General Washington proclaimed a national day of Thanksgiving through out the united colonies in October, 1777, in part to note the defeat of “Gentleman Johnny” Burgoyne and his British army at Saratoga. But national leaders outside New England paid little attention to the holiday. Thomas Jefferson, in particular, scoffed at the notion. But behind the scenes others were determined to keep the idea and the tradition alive.
Sarah Joseph Hale, editor of the Boston Ladies Magazine, campaigned for forty years to have the county offer annual thanks in the Pilgrim tradition. Her efforts bore fruit when the country was mired in a crisis even more dangerous than that which faced the Pilgrims in 1621, the Civil War.
In 1863, President Lincoln decreed that the nation should give thanks on the last Thursday of November. From that point on, the acceptance and popularity of Thanksgiving grew, until it embraced the country from coast to coast. The Pilgrim connection became the blueprint north, south, east, and west, though differences in regional dining produced modifications in the menu.
Turkey, which may or may not have been on that first bill of fare, became the touchstone of all things Thanksgiving, but the oyster stuffing of New England gave way to cornbread down South and newly minted Americans from around the world added touches to reflect their own contributions to their new country.
In the 1930s, President Roosevelt, whose tinkering with the Supreme Court had run aground, tried tinkering with Thanksgiving, moving it from the last Thursday of November to an earlier Thursday to lengthen the shopping period before Christmas. The experiment was a flop, with most people sticking to the later celebration date.
For a few years Texas had two Thanksgivings. The national holiday, proclaimed by the president and the traditional day announced by the governor. Two turkeys, two shots at the pumpkin pie, not a bad idea. Maybe Texas had something there.
The confusion ended in 1941, when congress passed a measure declaring the fourth Thursday in November to be Thanksgiving from there on. And so it is.
In the latter half of the Twentieth Century, another Thanksgiving tradition grew to national prominence. It added pigskin the turkey day menu as Americans settled down after stuffing themselves with stuffing to watch football. Coming as it did at the end of the season, Thanksgiving was a fine time for traditional rivals to face off on the gridiron.
For years a Texas Thanksgiving was finished by gathering around a radio and later the television to follow the battle between Texas and Texas A&M. In Texas, there is never too much football, and Denison and Sherman High Schools played out their rivalry on Thanksgiving for many years.

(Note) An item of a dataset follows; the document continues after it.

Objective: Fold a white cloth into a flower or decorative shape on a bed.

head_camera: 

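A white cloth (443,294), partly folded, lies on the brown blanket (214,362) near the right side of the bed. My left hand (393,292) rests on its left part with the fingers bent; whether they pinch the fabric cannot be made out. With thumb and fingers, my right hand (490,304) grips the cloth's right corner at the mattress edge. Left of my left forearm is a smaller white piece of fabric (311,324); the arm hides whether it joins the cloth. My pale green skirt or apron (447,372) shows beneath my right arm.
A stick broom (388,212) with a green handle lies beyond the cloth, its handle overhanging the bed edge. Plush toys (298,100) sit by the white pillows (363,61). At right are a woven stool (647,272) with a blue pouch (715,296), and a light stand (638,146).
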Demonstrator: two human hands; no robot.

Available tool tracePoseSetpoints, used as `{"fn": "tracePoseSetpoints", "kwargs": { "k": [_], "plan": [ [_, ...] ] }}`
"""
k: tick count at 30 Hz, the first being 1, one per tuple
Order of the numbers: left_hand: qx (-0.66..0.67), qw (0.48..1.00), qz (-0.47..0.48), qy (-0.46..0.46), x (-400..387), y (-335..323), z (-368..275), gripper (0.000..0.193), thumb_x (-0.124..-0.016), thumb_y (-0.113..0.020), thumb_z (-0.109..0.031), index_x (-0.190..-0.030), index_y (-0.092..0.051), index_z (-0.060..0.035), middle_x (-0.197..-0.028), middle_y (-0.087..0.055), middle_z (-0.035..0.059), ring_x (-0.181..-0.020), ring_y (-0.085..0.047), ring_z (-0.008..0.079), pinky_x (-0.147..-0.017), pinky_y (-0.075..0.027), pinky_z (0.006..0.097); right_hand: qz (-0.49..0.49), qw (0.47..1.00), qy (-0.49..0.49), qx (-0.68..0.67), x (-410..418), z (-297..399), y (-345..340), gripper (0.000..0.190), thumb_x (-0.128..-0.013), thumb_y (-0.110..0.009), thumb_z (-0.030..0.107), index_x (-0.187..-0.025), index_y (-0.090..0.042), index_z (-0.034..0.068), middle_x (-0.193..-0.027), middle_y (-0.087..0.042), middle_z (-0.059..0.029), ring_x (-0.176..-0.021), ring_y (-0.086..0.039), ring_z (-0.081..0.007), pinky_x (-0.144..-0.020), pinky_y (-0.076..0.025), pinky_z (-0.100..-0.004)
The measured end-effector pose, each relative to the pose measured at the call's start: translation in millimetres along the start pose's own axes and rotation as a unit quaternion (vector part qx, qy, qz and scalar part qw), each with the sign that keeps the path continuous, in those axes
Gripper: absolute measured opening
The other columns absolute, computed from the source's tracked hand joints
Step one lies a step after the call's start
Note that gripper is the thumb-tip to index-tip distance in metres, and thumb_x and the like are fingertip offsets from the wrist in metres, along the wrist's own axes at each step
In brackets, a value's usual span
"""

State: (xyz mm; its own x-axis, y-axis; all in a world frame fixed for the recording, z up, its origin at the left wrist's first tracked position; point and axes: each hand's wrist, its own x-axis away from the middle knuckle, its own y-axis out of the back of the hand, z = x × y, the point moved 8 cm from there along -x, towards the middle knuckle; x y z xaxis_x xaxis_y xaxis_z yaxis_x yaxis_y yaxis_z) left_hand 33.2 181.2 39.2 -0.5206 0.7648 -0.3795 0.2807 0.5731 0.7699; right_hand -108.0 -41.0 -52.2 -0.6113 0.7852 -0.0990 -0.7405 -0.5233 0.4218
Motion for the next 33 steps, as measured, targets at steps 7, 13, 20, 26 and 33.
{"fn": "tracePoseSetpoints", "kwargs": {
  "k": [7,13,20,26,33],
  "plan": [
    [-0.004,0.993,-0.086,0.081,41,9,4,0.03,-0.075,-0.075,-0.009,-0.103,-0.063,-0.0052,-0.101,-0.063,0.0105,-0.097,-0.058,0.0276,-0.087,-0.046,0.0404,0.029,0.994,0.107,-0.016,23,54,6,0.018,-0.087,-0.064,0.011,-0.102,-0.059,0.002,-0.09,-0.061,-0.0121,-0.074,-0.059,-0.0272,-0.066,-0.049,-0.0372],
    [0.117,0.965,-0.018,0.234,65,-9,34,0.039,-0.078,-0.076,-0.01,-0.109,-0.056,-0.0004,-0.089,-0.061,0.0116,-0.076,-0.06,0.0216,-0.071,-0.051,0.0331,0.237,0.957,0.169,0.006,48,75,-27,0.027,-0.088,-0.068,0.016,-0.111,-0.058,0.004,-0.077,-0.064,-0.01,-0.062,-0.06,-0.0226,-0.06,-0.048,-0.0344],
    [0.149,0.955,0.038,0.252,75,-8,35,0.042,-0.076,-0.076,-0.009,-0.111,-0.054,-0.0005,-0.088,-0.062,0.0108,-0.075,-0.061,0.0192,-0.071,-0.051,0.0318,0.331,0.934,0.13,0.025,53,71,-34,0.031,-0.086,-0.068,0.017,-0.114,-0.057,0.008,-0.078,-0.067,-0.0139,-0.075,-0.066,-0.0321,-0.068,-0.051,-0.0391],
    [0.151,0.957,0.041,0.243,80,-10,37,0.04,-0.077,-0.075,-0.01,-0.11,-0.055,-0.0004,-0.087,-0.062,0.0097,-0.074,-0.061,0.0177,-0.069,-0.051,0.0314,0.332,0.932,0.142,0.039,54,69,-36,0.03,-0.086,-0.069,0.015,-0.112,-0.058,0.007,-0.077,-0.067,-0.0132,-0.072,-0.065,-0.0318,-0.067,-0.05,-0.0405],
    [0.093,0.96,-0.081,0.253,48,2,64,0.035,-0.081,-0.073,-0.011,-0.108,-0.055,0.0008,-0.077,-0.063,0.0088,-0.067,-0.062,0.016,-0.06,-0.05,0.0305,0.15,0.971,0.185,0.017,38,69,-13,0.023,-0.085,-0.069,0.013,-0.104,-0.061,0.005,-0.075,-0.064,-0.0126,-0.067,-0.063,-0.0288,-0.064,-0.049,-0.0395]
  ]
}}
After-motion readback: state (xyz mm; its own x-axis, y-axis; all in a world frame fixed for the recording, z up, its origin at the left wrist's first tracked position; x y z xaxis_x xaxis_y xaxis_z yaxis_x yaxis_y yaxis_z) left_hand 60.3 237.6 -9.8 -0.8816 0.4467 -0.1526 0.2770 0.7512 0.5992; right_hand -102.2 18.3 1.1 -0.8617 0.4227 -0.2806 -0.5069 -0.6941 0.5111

The Battle for the Axe is the oldest in the state-- or second oldest, or …, well it depends on who’s counting.
These days the games come from the pros. The Detroit Lions started it off in 1934 when they met, and lost to Papa Bear George Halas and the NFL champion Chicago Bears. In 1966, when the NFL and rival AFL merged, NBC was left without a holiday game, so the Dallas Cowboys offered to fill the slot and gain the national exposure it offered. The Cowboys bested the Cleveland Browns 26-14 that year and have made a habit of Thanksgiving success that has propelled them into the final weeks of the season each year.
So there it is, another year comes round and another chance to create your own Thanksgiving memories. Loosen that belt, set guilty conscience aside for the day and dig in. You are part of a near four hundred year tradition. Oh, yes, plop, plop, fizz, fizz DD that’s part of the tradition too.